Just after midnight, the pitch-black New Year’s night suddenly came alive with
darting shadows. The slap-slap of rubber boots against the slick pavement echoed
throughout the silent neighborhoods on the outskirts of San Cristóbal de las
Casas, in Chiapas, Mexico’s most southern and impoverished state.
Across the narrow Puente Blanco, dark columns jogged in military cadence. With
their features hidden behind ski-masks and bandannas, men and women advanced on
the city center.
So it began, the rebellion of the Zapatista National Liberation Army (EZLN),
Jan. 1st, 1994, in the first hour that the North American Free Agreement (NAFTA)
took effect.
During the run-up to NAFTA, then president Carlos Salinas (1988-94) had bragged
that the trade treaty would elevate Mexico into the first world, but that day’s
takeover of San Cristobal and six other county seats in southeastern Chiapas by
dirt-poor Indian farmers forcefully reminded the nation that it was still deeply
mired in the third. The Zapatista uprising acutely embarrassed Salinas at the
beginning of a tumultuous election year and he eventually left office in
disgrace.
Ten years later, Mexico remains in the third world with one of the widest income
divides between rich and poor outside of Africa, a recent World Bank report
said.
Another World Bank report issued in anticipation of NAFTA’s 10th anniversary
concludes that while the trade treaty has spurred Mexico’s economic development,
the benefits of NAFTA have been unequal across sectors and region, especially in
the south where the poorest Mexicans live.

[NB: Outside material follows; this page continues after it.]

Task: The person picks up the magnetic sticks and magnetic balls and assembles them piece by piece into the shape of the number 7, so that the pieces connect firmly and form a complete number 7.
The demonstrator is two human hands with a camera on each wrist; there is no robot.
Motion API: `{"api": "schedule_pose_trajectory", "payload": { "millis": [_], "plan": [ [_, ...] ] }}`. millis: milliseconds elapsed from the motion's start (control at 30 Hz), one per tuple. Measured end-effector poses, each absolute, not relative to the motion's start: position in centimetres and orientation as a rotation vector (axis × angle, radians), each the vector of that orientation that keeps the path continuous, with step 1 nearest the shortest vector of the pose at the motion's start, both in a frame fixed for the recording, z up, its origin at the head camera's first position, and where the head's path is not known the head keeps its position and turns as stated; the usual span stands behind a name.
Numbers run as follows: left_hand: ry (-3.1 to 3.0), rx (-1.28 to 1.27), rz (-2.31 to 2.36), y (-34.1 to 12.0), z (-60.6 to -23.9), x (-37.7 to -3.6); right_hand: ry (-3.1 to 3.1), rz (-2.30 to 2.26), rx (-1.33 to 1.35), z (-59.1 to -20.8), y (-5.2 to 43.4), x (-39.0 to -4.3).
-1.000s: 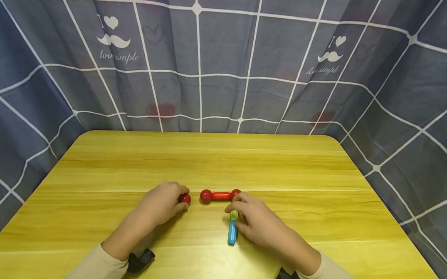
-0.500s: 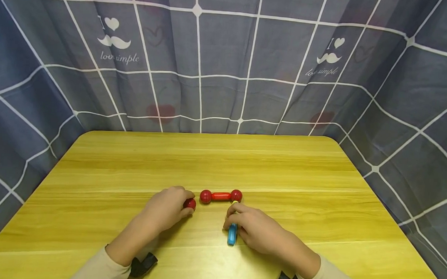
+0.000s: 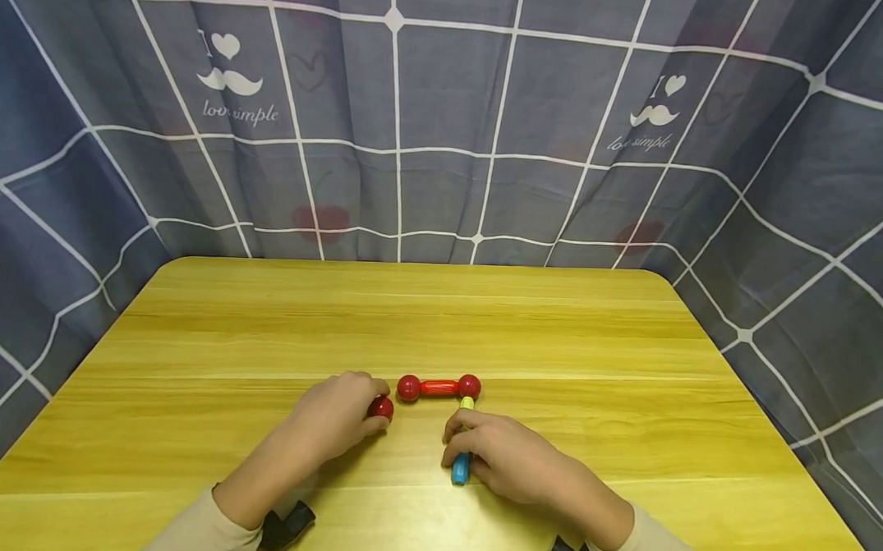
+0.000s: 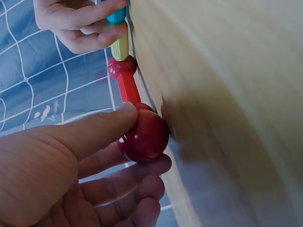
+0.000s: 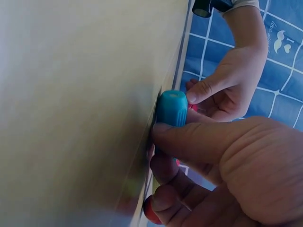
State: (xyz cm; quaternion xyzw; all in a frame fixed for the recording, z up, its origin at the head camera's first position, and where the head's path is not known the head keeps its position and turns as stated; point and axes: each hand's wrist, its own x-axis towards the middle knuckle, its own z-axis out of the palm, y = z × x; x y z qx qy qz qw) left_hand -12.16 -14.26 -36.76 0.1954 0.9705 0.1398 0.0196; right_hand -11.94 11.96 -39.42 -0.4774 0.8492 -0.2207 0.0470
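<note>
In the head view, my left hand (image 3: 327,418) holds a loose red ball (image 3: 380,408) between thumb and fingers, just above or on the table. To its right lies a red rod (image 3: 439,387) with a red ball on each end, the left end ball (image 3: 409,387) and the right end ball (image 3: 469,386). A yellow-green rod (image 3: 467,402) runs from the right end ball toward me, in line with a blue rod (image 3: 460,470). My right hand (image 3: 507,459) pinches the blue rod, its fingers covering where the two rods meet. The right wrist view shows the thumb on the blue rod (image 5: 171,109).
The pieces lie on a yellow wood-grain table (image 3: 262,317). Behind and beside it hangs a dark blue-grey curtain (image 3: 445,193) with white lines. Black straps (image 3: 286,528) sit at both wrists.
My left hand has moved right and slightly nearer me with the red ball. My right hand has drawn back from the right end ball along the rods, uncovering that ball.
</note>
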Motion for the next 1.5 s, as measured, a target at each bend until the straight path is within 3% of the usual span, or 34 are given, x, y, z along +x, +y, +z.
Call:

While the World Bank study, called “Lessons from NAFTA for Latin America and the
Caribbean Countries: A Summary of Research Findings” says Mexican farmers, even
those living at the subsistence level, were not adversely affected by trade
accord, OXFAM takes issue with this view.

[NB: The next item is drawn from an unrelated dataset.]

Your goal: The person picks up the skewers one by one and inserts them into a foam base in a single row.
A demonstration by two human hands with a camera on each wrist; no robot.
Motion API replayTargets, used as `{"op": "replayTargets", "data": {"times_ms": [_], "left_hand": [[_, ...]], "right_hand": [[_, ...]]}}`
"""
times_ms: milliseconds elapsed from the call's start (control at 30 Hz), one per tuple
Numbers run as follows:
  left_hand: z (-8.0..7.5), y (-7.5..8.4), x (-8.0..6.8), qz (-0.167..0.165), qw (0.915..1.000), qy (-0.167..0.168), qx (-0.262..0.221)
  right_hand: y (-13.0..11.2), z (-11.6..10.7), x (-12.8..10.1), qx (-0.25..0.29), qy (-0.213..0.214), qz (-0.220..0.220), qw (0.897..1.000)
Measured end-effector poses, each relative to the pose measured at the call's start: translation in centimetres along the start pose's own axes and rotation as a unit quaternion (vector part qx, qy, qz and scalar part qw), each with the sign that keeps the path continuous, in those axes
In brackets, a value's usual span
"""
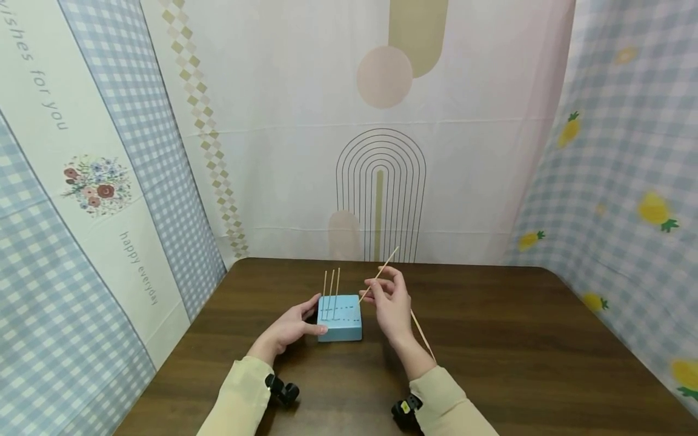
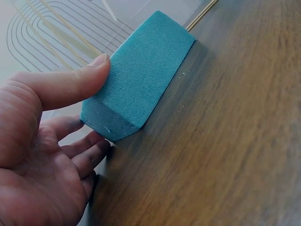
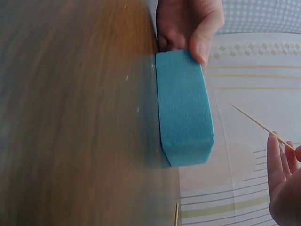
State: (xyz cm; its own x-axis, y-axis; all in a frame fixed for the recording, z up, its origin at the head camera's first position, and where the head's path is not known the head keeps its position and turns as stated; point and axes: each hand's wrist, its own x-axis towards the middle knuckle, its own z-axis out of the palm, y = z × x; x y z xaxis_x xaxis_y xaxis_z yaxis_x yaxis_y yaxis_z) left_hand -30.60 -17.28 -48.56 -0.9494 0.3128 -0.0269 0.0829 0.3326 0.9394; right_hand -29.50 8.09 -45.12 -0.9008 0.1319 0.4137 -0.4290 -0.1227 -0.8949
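A light blue block (image 1: 349,334) with rows of small holes in its top sits on the table. Three thin wooden skewers (image 1: 338,280) stand upright in its left part. My left hand (image 1: 289,327) holds the block at its left side; in the left wrist view the thumb (image 2: 89,77) lies on its top edge, the other fingers low beside it. Right of the block, my right hand (image 1: 394,309) is raised and pinches another skewer (image 1: 390,257), tilted. Its pointed end (image 3: 237,108) shows apart from the block in the right wrist view.
More skewer wood (image 1: 421,332) lies on the table by the right wrist; the left wrist view suggests more than one stick (image 2: 202,15). The brown tabletop (image 1: 501,339) reaches back to a printed cloth (image 1: 283,181). Checked cloths (image 1: 616,200) hang at both sides.
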Motion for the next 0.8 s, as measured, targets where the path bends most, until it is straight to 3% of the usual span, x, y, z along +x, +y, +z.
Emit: {"op": "replayTargets", "data": {"times_ms": [300, 800], "left_hand": [[-0.1, 0.0, 0.1, -0.002, 1.0, 0.0, 0.005], [-0.1, -0.4, 0.2, 0.0, 1.0, 0.0, -0.005]], "right_hand": [[0.1, 1.7, -0.1, -0.027, -0.025, -0.033, 0.999], [0.4, 2.2, -0.6, -0.085, -0.075, -0.071, 0.991]]}}
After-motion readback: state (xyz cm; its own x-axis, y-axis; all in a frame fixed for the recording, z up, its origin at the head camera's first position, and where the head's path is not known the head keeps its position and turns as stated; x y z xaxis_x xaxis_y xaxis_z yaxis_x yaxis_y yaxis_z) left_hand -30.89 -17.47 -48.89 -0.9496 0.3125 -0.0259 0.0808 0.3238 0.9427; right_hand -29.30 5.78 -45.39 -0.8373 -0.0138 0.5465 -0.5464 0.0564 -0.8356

An OXFAM report issued in August on the situation of corn farmers says real
prices for Mexican corn have declined more than 70 percent since NAFTA’s
implementation in 1994. As a result 15 million Mexican who depend on the crop
have seen a sharp decline in incomes.
According to a recently released Carnegie Endowment for International Peace
study, 1.3 million farmers here have abandoned their plots as the direct result
of the inundation of NAFTA-driven imports (LP, Jan. 15, 2003) — Mexico will
import 6 million tons of corn in 2004, 60 percent of it thought to be
genetically modified (LP, March 25, 2002 and Dec. 3, 2003).

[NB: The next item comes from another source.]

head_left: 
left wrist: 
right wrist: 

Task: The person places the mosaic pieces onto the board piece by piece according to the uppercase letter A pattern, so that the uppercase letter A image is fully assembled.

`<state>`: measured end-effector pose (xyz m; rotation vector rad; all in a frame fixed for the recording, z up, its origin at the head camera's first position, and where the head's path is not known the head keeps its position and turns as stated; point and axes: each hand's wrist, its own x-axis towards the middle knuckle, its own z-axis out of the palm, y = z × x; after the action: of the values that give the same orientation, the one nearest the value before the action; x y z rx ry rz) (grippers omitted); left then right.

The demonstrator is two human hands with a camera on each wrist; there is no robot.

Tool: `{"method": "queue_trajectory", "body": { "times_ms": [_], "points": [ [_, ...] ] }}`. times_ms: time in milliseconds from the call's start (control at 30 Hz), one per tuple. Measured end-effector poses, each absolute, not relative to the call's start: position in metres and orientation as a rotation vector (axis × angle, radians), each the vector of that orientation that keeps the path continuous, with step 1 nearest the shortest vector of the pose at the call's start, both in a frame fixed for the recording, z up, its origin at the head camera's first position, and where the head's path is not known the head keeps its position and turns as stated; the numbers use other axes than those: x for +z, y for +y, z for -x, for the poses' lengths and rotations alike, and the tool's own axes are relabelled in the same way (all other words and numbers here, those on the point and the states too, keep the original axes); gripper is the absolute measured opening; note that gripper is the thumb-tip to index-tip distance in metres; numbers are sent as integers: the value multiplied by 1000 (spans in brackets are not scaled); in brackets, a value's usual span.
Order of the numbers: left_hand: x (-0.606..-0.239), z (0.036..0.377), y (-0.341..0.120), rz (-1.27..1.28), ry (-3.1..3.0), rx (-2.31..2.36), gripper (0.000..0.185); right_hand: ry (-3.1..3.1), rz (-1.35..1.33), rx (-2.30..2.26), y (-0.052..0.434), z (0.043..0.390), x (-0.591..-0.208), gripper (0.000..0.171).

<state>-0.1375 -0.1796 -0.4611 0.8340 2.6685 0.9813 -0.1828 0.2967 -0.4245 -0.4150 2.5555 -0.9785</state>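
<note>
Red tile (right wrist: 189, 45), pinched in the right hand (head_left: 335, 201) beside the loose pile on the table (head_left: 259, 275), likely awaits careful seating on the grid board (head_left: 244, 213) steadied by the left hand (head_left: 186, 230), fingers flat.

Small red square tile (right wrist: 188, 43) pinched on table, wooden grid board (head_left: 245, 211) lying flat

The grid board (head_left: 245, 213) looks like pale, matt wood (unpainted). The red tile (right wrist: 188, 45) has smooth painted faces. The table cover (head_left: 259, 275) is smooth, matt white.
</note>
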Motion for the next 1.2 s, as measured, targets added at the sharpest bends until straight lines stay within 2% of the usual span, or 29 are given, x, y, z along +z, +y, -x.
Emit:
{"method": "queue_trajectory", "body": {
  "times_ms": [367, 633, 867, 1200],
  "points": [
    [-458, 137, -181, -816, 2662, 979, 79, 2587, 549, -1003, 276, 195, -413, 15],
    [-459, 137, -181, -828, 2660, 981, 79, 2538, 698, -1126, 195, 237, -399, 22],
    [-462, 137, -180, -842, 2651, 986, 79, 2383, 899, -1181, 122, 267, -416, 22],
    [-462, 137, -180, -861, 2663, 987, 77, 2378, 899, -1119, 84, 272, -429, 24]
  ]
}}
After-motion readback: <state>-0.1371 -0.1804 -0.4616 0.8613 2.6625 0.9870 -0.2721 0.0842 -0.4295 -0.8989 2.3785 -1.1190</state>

As the Zapatistas foretold a decade ago, the trade treaty would soon sound a
death knell for Mexican campesinos. Since NAFTA was signed, over 3,000 Mexicans,
many of them displaced farmers, have lost their lives crossing the northern
border to seek gainful employment (LP, April 9, 2003). Although NAFTA was billed
as a deterrent to “illegal” immigration, the numbers have actually gone up since
1994, the Pew Hispanic Insatiate concludes — about 650,000 Mexicans, almost all
of them undocumented, have arrived in the United States each year since Mexico’s
1995 peso devaluation crisis.
The massive importation of genetically modified corn has produced contamination
of native seed in the Indian highlands of central and southern Mexico. The
destruction of ancient corn in the very place in which it was first cultivated
is a frontal attack on biodiversity but it is not the only downside of how NAFTA
has stained the environment here at a cost the Carnegie report calculates at
US$36 billion.
One example: since NAFTA kicked in, southern Mexico has lost 2 million acres
(800,000 hectares) of tropical forests to transnational timber giants like the
Boise Cascade Corporation. Industrial workers have fared no better under NAFTA’s
heavy hand. The invasion of manufactured goods has decimated national industries
from textiles to toys. Mexico’s banking system is now all but wholly owned by
U.S., Canadian, and European banks and its railroads now belong to Union
Pacific.
Although trade between the U.S. and Mexico has multiplied 300 fold since that
fateful Jan. 1, only half a million jobs have been created south of the border.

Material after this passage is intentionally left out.